Only the lines from the one containing "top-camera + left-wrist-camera" through the one containing "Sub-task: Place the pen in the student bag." should be printed, exactly as they appear below, with both ends included.

==================================================

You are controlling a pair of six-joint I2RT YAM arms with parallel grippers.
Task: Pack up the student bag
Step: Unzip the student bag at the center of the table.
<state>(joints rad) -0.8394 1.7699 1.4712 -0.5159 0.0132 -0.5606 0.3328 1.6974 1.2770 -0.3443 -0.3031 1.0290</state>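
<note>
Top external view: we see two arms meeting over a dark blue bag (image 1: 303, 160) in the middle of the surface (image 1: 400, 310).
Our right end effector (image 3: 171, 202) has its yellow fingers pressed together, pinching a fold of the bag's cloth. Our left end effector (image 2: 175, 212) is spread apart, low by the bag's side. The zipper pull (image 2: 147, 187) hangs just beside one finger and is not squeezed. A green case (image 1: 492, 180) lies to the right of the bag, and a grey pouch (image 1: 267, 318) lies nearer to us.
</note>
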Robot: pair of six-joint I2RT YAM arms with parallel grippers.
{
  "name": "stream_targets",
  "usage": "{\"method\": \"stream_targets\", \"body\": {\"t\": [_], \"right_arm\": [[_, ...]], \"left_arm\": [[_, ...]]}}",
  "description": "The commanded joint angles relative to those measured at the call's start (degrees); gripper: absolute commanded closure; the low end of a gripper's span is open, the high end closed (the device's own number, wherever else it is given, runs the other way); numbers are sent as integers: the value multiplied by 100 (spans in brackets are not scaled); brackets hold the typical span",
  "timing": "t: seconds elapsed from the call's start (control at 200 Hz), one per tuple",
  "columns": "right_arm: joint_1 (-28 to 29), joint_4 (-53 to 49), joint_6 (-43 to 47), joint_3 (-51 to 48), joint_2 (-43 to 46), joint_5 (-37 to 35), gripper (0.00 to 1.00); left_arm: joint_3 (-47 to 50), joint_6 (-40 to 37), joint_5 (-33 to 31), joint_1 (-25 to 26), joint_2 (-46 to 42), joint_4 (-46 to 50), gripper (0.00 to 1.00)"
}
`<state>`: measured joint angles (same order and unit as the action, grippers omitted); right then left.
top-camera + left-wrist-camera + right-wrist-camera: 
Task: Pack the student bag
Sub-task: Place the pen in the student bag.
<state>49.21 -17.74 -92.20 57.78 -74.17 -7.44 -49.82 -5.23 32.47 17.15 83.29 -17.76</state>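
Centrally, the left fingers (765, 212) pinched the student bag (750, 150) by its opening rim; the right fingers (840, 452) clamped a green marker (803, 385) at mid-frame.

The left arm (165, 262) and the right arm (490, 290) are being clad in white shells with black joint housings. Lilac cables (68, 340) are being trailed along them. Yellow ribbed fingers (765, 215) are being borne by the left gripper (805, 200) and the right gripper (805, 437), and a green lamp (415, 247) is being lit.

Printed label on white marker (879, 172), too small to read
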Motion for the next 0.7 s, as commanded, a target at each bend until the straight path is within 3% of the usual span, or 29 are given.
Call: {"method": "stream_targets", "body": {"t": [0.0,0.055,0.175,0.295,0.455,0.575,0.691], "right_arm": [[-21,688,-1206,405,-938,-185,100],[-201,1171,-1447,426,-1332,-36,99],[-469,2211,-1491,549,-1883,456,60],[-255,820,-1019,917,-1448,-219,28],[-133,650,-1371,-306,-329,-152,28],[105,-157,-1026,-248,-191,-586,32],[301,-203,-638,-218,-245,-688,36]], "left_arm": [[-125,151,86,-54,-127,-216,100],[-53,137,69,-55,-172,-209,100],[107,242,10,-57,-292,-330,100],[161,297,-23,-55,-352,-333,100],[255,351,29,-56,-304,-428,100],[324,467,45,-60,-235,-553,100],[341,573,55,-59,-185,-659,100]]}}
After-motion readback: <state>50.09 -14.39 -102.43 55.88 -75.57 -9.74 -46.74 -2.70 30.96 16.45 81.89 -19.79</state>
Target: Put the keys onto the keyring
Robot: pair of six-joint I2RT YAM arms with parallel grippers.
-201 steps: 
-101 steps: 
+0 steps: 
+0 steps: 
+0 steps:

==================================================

The answer:
top-camera + left-wrist-camera + right-wrist-camera: 
Task: Pack the student bag
Sub-task: Place the pen in the student bag.

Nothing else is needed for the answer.